No, you shouldn’t try to drink the harvested water that’s kept in outside storage tanks. Unlike what comes from your main water supply, the rain stored in your tank isn’t considered ‘potable water’, which means it’s unsuitable for drinking or food preparation. Rainwater can collect bacteria while it travels across the roof and through the gutters, and this affects the water quality.

Important! We can put a sign on the tank to make it clear that people shouldn’t drink from it, and install a child lock for complete peace of mind.

How do I maintain my rainwater harvesting system?

1. Check the water tank intermittently

Inspect the tank for damage and make sure the lid is securely fastened. If it isn’t, you may find mosquitos start to breed. We recommend visually checking the water intermittently to make sure you’re happy with the water quality.

2. Clean the tank each year

It’s recommended that you clean the tank once a year by emptying it out and scrubbing it down with warm water and detergent. As a form of preventative maintenance, you can buy water butt cleaning solutions that prevent the growth of scum and algae, and keep the system smelling fresh. We recommend doing this at the end of the summer when the water in the tank is likely to be at a low level.

3. Use the collected water regularly

In the summer, you’ll probably be using your rainwater harvesting system a lot. At other times, it may fill up and sit unused for days at a time. By using water you harvest frequently, you prevent it from stagnating.

4. Get a roofer to check the gutters and downspout

Gutters, the downpipe, and the pipe connected to the storage butt can all clog up with leaves and other debris. Our roofers can check these annually when you book with us for gutter cleaning.

How much does a rainwater harvesting system cost?

How much you pay to harvest rainwater depends on the size and number of water butts you need. Heavy duty tanks that are more durable cost more. Domestic rainwater harvesting tanks typically hold between 100 and 300 litres. An entry level models with a diverter costs around £50.

An Aspect roofer can help to install it for you. They’ll connect the tank to your existing downpipe and check that your gutters and connected fascia boards are in good condition. If you want to harvest rainwater from a roof that doesn’t have gutters, such as a garden room, or garage, we can install these for you.

You also need to think about a solid base for the water butt to sit on, as it’s going to be very heavy when it’s full of water. It’s important there’s no risk of it falling over.

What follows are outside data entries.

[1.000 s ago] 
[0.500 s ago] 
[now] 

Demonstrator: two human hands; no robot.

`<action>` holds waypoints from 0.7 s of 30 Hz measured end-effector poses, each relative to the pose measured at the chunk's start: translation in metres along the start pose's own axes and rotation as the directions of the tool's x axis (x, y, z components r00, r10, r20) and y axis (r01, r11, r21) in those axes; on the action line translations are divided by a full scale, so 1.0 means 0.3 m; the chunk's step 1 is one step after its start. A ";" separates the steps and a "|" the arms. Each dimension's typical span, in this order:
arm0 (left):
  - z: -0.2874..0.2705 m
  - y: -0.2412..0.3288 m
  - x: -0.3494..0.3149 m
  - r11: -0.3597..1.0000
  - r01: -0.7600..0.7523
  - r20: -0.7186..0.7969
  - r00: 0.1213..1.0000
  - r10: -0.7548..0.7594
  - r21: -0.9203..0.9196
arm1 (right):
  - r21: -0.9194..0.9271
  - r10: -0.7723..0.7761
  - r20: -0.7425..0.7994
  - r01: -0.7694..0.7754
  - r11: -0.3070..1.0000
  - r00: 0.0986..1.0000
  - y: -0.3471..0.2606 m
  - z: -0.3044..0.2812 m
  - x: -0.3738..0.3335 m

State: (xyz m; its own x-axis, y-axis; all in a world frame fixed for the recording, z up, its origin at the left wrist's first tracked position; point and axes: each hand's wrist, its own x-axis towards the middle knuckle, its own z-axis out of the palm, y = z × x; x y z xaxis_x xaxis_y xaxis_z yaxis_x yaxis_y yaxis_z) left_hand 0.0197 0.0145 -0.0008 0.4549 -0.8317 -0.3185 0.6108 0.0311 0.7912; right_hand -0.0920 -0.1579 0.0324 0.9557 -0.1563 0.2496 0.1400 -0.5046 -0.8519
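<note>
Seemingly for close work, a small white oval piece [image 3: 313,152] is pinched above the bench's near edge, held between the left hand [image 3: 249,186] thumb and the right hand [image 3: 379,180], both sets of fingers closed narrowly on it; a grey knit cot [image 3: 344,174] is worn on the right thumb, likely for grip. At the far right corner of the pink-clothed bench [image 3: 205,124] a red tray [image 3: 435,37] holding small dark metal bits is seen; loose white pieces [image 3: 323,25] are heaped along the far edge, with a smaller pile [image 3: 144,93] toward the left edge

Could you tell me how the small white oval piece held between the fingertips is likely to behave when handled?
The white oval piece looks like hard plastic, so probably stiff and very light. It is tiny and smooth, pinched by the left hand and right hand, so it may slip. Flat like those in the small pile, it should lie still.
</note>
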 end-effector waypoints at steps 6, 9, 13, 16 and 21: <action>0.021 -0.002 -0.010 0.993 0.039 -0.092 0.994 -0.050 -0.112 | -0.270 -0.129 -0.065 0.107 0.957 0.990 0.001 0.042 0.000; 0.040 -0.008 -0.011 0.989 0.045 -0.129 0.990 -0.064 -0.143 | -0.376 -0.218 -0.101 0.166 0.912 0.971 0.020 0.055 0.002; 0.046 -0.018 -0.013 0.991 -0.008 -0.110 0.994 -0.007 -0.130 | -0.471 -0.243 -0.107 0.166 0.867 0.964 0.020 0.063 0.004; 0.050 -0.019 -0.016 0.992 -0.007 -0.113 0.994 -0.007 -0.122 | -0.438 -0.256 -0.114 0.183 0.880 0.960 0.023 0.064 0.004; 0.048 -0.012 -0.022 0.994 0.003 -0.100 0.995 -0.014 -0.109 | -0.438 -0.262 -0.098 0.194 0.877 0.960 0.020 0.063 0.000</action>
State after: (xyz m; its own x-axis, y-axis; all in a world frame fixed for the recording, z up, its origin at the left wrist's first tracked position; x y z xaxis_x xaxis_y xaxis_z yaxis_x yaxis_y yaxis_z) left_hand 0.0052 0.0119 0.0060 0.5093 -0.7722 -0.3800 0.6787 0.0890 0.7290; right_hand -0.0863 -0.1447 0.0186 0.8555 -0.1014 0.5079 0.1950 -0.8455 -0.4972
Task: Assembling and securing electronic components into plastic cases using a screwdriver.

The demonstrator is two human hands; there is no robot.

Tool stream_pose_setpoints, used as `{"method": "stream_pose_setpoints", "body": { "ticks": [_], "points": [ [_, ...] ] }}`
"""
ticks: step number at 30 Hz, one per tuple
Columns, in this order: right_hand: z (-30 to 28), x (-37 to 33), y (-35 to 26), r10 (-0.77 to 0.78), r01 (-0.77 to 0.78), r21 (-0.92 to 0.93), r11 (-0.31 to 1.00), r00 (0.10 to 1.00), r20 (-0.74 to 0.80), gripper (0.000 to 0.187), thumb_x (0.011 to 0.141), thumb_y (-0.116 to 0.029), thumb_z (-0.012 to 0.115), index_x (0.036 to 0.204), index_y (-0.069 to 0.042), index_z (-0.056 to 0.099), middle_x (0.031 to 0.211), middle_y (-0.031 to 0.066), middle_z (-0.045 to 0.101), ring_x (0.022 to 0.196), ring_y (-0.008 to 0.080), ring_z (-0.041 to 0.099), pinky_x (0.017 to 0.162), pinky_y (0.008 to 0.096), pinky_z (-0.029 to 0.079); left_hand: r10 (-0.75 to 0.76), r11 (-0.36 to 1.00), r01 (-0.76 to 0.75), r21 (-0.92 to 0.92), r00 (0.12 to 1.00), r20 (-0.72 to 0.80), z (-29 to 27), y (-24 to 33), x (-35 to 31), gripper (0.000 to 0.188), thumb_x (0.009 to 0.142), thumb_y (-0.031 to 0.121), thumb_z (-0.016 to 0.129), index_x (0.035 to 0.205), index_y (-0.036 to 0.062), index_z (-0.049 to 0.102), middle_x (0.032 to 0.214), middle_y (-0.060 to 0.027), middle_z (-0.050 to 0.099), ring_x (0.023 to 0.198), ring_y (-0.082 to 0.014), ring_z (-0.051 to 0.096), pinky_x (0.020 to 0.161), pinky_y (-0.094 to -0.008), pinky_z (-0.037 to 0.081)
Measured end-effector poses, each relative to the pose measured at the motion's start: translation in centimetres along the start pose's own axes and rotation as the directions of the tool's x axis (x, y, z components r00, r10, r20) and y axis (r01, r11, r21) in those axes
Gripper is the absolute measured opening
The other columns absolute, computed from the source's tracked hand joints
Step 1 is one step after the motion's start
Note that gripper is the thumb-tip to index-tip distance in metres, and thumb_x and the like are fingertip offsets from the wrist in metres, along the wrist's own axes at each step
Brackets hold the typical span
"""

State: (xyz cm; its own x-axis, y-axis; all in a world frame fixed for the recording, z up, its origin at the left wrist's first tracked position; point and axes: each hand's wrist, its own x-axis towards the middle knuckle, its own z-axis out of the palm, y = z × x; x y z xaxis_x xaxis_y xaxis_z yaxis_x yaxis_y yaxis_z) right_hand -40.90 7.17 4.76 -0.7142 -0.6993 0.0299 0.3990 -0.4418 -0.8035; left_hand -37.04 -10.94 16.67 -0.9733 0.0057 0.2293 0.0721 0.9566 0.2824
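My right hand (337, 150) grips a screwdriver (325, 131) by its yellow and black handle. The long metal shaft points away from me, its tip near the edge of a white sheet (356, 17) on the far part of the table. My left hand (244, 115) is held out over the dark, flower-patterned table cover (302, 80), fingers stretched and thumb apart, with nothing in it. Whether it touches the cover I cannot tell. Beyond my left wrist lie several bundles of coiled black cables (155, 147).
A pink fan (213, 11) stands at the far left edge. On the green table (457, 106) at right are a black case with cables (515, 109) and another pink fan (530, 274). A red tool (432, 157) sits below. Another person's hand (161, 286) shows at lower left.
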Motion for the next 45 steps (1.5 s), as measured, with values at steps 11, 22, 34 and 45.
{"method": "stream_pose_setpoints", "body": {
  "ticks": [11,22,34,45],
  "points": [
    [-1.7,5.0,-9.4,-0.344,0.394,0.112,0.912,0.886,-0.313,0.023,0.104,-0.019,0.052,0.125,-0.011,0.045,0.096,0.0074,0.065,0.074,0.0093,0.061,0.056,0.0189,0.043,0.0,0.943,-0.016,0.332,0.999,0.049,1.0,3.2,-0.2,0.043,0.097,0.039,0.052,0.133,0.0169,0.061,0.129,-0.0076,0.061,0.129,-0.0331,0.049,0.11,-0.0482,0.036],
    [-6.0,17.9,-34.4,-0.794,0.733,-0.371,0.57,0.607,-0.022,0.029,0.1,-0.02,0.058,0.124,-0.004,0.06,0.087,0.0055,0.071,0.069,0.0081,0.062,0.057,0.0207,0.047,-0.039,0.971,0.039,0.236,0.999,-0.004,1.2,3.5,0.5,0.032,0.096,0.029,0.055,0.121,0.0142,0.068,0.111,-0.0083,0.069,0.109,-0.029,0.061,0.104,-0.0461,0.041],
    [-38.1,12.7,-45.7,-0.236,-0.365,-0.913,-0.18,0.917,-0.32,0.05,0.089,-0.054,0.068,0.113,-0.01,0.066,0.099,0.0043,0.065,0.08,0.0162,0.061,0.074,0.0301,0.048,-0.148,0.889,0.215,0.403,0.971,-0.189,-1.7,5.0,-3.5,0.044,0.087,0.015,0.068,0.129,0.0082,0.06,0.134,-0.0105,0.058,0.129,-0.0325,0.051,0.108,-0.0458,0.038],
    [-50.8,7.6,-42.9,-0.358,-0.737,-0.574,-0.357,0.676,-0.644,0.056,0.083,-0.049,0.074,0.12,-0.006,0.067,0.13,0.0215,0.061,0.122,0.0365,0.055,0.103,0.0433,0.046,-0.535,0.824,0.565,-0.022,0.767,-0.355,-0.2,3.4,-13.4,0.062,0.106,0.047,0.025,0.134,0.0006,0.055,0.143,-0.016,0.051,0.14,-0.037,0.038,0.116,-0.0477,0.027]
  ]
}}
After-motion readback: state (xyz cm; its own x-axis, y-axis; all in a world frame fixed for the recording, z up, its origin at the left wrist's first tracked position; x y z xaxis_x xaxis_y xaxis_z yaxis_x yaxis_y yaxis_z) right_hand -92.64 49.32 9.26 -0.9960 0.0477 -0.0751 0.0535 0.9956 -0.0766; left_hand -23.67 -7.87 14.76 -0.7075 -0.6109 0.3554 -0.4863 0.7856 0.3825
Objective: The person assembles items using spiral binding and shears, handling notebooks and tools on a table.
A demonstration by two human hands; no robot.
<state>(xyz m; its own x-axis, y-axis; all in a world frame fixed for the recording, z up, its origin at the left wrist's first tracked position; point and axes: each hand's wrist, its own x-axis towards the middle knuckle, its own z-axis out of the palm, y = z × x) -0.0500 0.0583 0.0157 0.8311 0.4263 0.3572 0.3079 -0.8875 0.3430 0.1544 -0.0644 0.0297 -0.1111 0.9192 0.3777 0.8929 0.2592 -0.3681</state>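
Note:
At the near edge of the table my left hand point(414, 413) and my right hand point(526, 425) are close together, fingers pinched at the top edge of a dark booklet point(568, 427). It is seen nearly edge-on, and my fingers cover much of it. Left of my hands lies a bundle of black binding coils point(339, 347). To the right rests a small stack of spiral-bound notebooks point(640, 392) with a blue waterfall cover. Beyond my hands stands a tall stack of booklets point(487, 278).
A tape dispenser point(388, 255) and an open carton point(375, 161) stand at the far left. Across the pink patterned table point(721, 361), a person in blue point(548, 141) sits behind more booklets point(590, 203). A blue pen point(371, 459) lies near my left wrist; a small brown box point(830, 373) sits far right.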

If you’re using a cast iron downpipe, we may need to install a uPVC replacement. If you already have one made of uPVC, then the install will be quicker. Installation usually takes between 2-3 hours, assuming you already have a solid base for the water butt to sit on.

Is rainwater harvesting legal in my area?

Garden rainwater harvesting systems in the UK are legal, but they must comply with the Water Supply (Water Fittings) Regulations 1999. This act governs the quality of the installation work and ensures it’s not set up to be used for drinking water.